When I was five, and my sister Jenny was three, she asked me to bite her big toe. We sat squished together like Siamese twins on our mother's orange recliner, bored with Sesame Street. "Are you sure?" I demanded.

Jenny nodded, blond ponytails bobbing. "Bite it!"

Burdened with the responsibilities particular to an older sibling, I bent low and obliged. Instantly, my sister screamed. "Mommy!" she cried, huge tears springing from her wide blue eyes. "Lissa bit my big toe!"

Our mother gave me a swat on the behind, and I slunk outside to sulk with our pet rabbit, feeling the sting of betrayal. Jenny doesn't remember this definitive moment in our relationship, but it's imprinted upon my memory, impermeable. At what cost do we allow past grievances to shape present perceptions?

In high school, Jenny became a frothy blond cheerleader. I had already established myself as the dark and enigmatic yearbook editor. The chasm between our chosen extracurricular activities hinted at deeper disparities; in those years, my sister attended a fundamental Christian church each Sunday, while I sat cross-legged under our scraggly suburban willow every afternoon at five o'clock, hoping both for enlightenment and for a date with our cute paperboy.

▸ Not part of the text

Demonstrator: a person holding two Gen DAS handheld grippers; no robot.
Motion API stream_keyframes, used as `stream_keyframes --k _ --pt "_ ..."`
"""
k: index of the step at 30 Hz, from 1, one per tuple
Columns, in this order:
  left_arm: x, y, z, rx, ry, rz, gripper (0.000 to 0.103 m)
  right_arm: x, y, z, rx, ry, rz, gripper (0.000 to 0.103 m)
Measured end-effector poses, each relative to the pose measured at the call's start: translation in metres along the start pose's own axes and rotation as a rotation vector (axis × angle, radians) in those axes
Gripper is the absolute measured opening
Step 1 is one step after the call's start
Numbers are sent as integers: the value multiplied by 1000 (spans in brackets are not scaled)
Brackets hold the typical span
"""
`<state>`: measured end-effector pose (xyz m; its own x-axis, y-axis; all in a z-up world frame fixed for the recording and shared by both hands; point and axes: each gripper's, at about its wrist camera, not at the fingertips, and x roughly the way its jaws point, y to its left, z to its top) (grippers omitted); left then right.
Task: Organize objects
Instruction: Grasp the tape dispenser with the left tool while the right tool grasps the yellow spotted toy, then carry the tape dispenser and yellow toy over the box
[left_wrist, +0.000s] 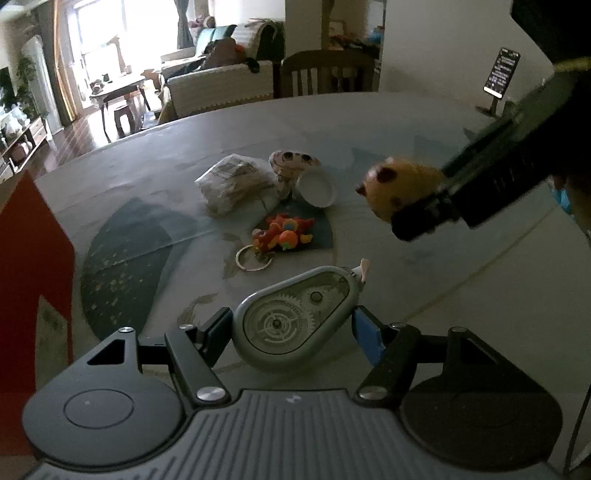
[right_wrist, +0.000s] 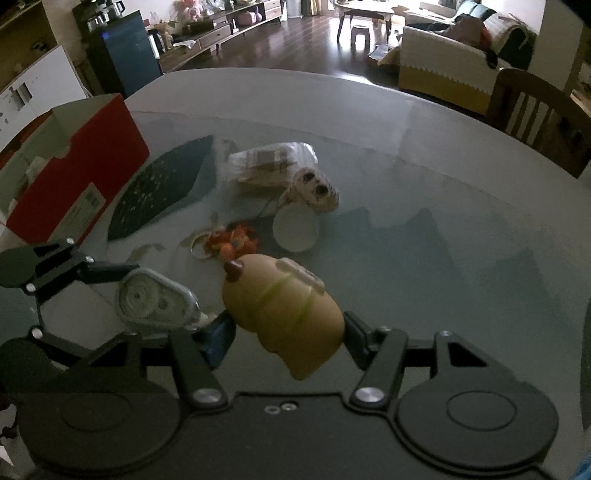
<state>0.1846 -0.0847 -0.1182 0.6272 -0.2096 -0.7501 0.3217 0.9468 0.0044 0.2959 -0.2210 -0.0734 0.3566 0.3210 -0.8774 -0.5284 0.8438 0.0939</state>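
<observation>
Your left gripper is clamped on the grey correction-tape dispenser, held just over the near table edge. Your right gripper grips the tan toy animal, lifted to the right. Mid-table: wrapped packet, white cup, orange keychain toy. Red box stands far left.

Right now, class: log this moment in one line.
left hand-held gripper: shut on correction tape | right hand-held gripper: shut on yellow toy | red box: open
</observation>
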Motion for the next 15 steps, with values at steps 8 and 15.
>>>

In college, I tried to play the role of big sister. Jenny delivered a whispered account of her first sexual escapade, sans condom, and I dutifully ratted her out to our mother, convinced of her dire need for parental guidance. Later, I presented her with a copy of my own holy book, The Tao of Pooh, a gift that prompted her to observe, "How can you read about being happy and calm in all circumstances, and then act so fucked up?"

In the near-past, I still blamed my sister for the conflicts, the unspoken competitions that marred our relationship. Her moods, her volatile self-consciousness, [End Page 63] her treble voice burbling an odd amalgamation of Texas twang and Valley-Girl ditz—all make me cringe. But as a dear friend observes, "Spot it? Got it!"

And so I gotta admit to y'all that our decades-long battle is, like, totally my fault, too.

After our graduations from high school and college, Jenny took a job as a waitress in a hip Orange County watering hole, while I, armed with a copy of What Color Is My Parachute?, set about looking for a career. Anyone familiar with the employment section of the newspaper can attest to a dearth of advertisements for "Novelist. $60,000 starting pay, 401(k), full benefits." I realized quickly that my parachute, if I wished to eat and sleep with a roof over my head, had better be colored green.

Initially, a rotund middle-aged painter hired me to be his assistant. The job consisted mainly of keeping the artist stocked with super-sized orders of French fries and washing out his paintbrushes. Both tasks could be performed on autopilot, leaving me adequate mental space in which to compose short stories and poems.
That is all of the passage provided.